Parlement : Le ministre de la justice, Abdellatif Ouahbi, a indiqué lundi à la Chambre des représentants que jusqu’à ce jour, 450 peines alternatives ont été prononcées, 9 condamnés n’ont pas exécuté les jugements prononcés à leur encontre.

Depuis l’entrée en vigueur de la loi n°43.22, le 22 août dernier, le nombre de jugements rendus par les tribunaux du Royaume avec des peines alternatives s’élève à 450 à ce jour. C’est ce qu’a annoncé, lundi à la Chambre des représentants, le ministre de la justice, Abdellatif Ouahbi. En réponse à deux questions orales autour des « nouveautés de la justice réparatrice au Royaume », M. Ouahbi a relevé que dans certains cas où une peine alternative a été prononcée sans être exécutée, il a été décidé de procéder à la détention des personnes concernées afin de purger leur peine d’emprisonnement. Neuf personnes ont ainsi été réintégrées en détention après n’avoir présenté aucune justification ou requête au tribunal.

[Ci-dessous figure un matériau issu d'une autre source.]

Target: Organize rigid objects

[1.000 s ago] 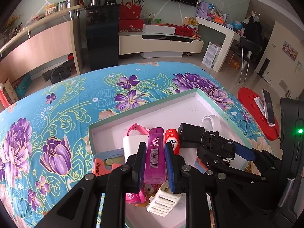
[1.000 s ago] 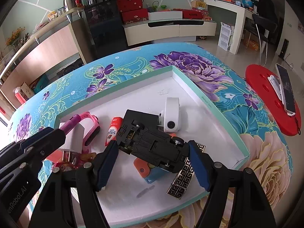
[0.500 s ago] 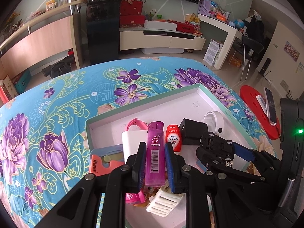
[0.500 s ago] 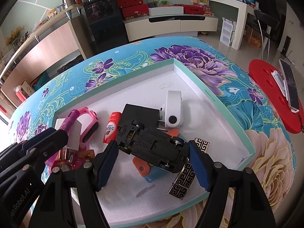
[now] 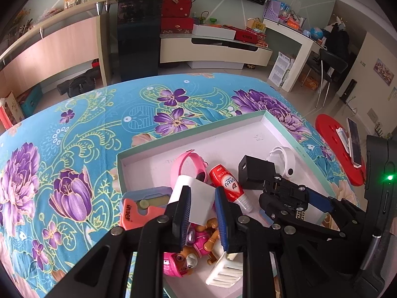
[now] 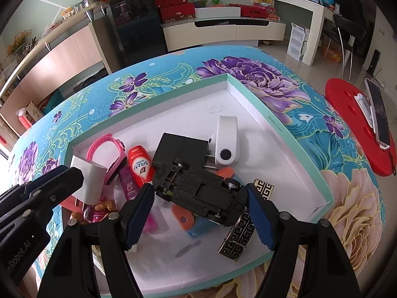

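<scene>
Our left gripper (image 5: 202, 213) is nearly closed with nothing in it, above the box's (image 6: 285, 134) near left corner. Our right gripper (image 6: 199, 213) clamps the upturned black toy car (image 6: 198, 191) over the box's near middle.

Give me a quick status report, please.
Left gripper shut, empty. Right gripper shut on the black toy car, over the tray. Orange block and patterned piece under it.
</scene>
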### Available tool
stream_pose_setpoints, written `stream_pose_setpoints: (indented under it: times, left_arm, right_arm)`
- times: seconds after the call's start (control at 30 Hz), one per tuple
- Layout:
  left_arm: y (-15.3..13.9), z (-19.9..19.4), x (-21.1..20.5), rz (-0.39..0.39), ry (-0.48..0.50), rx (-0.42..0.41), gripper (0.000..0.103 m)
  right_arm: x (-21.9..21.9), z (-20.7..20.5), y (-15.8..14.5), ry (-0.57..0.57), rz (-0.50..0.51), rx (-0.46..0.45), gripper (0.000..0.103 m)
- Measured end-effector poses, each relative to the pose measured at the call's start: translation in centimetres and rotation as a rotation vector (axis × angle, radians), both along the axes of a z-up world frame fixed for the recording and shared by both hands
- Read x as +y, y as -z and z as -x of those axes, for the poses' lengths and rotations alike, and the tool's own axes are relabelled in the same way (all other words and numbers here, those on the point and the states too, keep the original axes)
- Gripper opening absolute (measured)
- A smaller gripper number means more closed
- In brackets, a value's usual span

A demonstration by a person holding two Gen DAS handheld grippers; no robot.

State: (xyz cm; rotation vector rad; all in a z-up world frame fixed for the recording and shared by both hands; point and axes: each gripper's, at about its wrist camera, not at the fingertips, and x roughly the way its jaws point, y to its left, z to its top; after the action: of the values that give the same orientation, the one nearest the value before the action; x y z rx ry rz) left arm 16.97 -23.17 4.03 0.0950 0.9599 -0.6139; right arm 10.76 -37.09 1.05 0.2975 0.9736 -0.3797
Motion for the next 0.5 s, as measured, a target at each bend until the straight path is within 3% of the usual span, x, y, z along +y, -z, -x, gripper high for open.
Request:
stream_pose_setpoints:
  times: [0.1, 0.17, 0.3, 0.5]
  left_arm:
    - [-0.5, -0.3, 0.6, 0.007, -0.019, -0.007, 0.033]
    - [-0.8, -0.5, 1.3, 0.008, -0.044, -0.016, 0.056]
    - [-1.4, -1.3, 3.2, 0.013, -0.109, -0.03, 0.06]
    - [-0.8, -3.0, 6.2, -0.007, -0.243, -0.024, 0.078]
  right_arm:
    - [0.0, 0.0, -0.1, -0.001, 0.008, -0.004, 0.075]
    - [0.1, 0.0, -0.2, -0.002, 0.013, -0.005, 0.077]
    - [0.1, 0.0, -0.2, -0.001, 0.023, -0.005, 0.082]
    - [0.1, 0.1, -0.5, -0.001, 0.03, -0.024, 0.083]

Le ministre de la justice a relevé qu’il n’existe aucune voie de réconciliation dans l’exécution de la peine alternative, et toute question concernant la personne condamnée doit faire l’objet d’une requête auprès du juge d’exécution ou du président du tribunal.

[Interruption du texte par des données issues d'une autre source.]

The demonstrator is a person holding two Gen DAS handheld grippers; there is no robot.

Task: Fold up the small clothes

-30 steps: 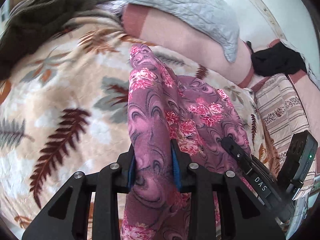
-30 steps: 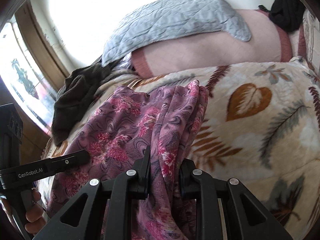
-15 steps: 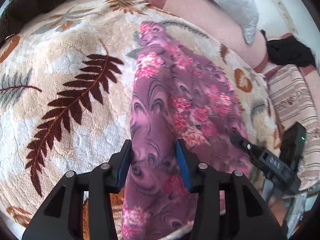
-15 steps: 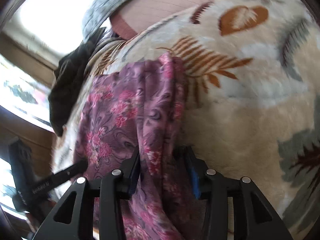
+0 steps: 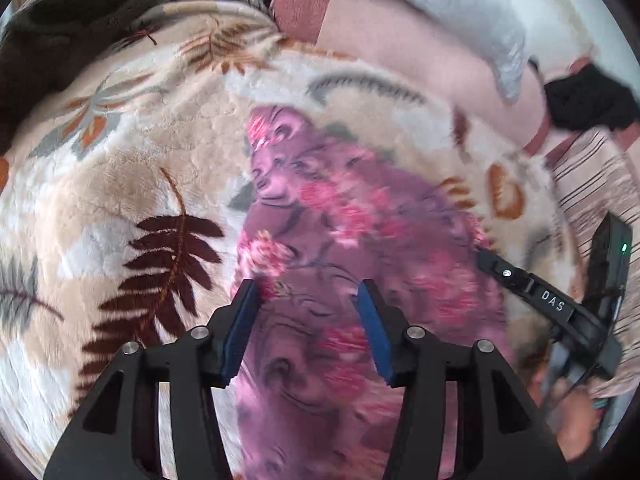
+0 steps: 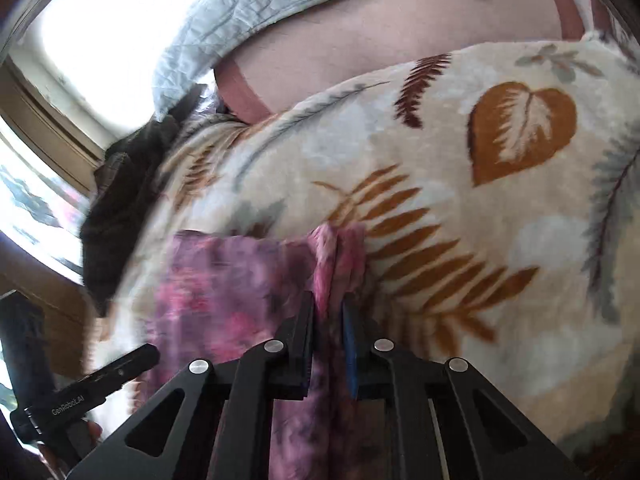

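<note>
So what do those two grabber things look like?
Both are black plastic. The left gripper has blue pads inside its fingers and silver screws; its side reads "GenRobot.AI". The right gripper looks the same, its side reads "DAS", and a green light glows nearby.

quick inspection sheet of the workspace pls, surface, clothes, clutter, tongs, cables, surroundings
surface: leaf-print fleece blanket, plush, spread over a bed.
job's things: pink floral garment lying lengthwise on the blanket, blurred in both views.
clutter: dark brown cloth heaped at the blanket's far edge; black cloth at the far right.
grippers: left tongs opening, pads apart, garment between them but not pinched; right tongs closing, a bunched fold of garment between the pads.
cables: nothing seen.
surroundings: grey quilted cover over a pink bolster; striped bedding; bright window at the left in the right wrist view.
</note>
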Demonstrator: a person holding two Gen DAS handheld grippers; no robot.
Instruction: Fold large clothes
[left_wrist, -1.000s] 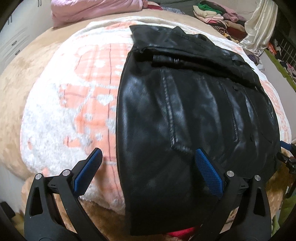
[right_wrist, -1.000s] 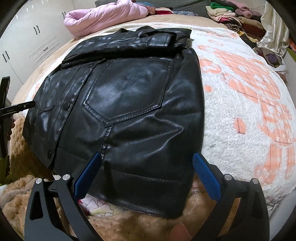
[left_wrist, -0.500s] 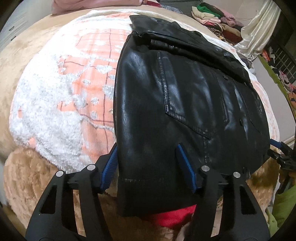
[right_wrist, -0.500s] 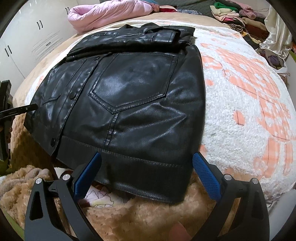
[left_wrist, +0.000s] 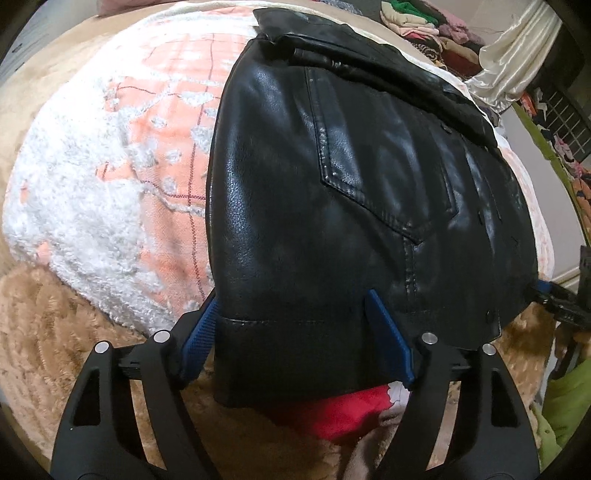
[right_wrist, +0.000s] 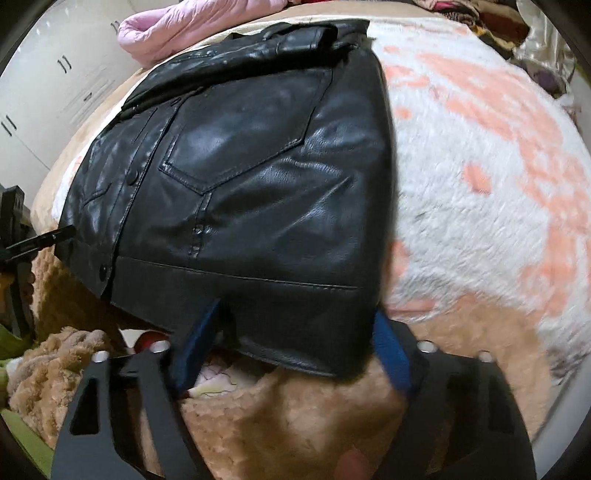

M. Ouahbi a souligné qu’il est inacceptable de ne pas exécuter les jugements des peines alternatives, qui incarnent une «politique pénale de réconciliation entre la personne concernée et la société», ajoutant que «toute personne condamnée à une peine alternative est tenue de l’exécuter afin d’éviter le retour en prison». Rappelons que la loi n 43.22 relative aux peines alternatives vise à alléger la pression sur les établissements pénitentiaires et à substituer certaines peines privatives de liberté par des mesures plus adaptées, proportionnées et orientées vers la réinsertion sociale.

Parmi les dispositions essentielles apportées par cette loi, figurent le travail d’intérêt général, la surveillance électronique, la restriction de certains droits, l’imposition des mesures de contrôle, de traitement ou de réinsertion, ainsi que l’amende journalière. Cette loi vise ainsi à réduire la surpopulation carcérale et à favoriser la réinsertion, en permettant au condamné de maintenir des liens sociaux et professionnels.